▶ _Task description_
Return every line of the listing exactly as written.

§ §

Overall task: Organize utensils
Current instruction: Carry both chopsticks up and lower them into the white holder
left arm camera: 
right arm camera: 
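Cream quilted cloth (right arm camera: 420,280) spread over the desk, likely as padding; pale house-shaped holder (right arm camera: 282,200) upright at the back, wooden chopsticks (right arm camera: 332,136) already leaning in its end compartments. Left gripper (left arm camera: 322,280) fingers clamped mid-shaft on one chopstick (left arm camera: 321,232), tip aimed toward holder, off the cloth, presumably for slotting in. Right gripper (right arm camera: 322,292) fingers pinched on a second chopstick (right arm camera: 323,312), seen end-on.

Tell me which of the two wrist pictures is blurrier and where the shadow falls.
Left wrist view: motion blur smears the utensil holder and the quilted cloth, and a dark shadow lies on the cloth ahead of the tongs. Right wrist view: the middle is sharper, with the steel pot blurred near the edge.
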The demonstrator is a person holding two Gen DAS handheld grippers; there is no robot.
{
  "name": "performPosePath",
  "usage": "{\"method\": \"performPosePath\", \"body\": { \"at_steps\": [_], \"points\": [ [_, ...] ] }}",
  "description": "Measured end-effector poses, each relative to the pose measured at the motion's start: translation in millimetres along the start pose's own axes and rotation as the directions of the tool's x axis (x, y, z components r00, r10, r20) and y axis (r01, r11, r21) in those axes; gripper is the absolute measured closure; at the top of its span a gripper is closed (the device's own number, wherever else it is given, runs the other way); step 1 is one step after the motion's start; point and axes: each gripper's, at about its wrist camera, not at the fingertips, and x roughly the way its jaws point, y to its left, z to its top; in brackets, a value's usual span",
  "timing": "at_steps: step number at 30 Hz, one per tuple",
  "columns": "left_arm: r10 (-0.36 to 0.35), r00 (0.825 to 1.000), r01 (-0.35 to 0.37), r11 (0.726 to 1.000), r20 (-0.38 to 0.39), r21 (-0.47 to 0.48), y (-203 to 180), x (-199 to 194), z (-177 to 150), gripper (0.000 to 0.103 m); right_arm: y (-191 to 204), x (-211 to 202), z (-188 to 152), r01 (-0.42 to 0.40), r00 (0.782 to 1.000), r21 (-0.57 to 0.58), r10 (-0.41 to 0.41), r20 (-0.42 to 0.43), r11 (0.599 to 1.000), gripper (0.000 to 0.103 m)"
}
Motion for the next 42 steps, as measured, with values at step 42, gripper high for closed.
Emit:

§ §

▶ _Written reply_
Overall task: Organize utensils
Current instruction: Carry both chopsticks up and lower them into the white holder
left arm camera: 
right arm camera: 
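Cream quilted cloth (right arm camera: 420,280) spread over the desk, likely as padding; pale house-shaped holder (right arm camera: 282,200) upright at the back, wooden chopsticks (right arm camera: 332,136) already leaning in its end compartments. Left gripper (left arm camera: 322,280) fingers clamped mid-shaft on one chopstick (left arm camera: 321,232), tip aimed toward holder, off the cloth, presumably for slotting in. Right gripper (right arm camera: 322,292) fingers pinched on a second chopstick (right arm camera: 323,312), seen end-on.

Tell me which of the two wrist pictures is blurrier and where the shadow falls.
Left wrist view: motion blur smears the utensil holder and the quilted cloth, and a dark shadow lies on the cloth ahead of the tongs. Right wrist view: the middle is sharper, with the steel pot blurred near the edge.
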The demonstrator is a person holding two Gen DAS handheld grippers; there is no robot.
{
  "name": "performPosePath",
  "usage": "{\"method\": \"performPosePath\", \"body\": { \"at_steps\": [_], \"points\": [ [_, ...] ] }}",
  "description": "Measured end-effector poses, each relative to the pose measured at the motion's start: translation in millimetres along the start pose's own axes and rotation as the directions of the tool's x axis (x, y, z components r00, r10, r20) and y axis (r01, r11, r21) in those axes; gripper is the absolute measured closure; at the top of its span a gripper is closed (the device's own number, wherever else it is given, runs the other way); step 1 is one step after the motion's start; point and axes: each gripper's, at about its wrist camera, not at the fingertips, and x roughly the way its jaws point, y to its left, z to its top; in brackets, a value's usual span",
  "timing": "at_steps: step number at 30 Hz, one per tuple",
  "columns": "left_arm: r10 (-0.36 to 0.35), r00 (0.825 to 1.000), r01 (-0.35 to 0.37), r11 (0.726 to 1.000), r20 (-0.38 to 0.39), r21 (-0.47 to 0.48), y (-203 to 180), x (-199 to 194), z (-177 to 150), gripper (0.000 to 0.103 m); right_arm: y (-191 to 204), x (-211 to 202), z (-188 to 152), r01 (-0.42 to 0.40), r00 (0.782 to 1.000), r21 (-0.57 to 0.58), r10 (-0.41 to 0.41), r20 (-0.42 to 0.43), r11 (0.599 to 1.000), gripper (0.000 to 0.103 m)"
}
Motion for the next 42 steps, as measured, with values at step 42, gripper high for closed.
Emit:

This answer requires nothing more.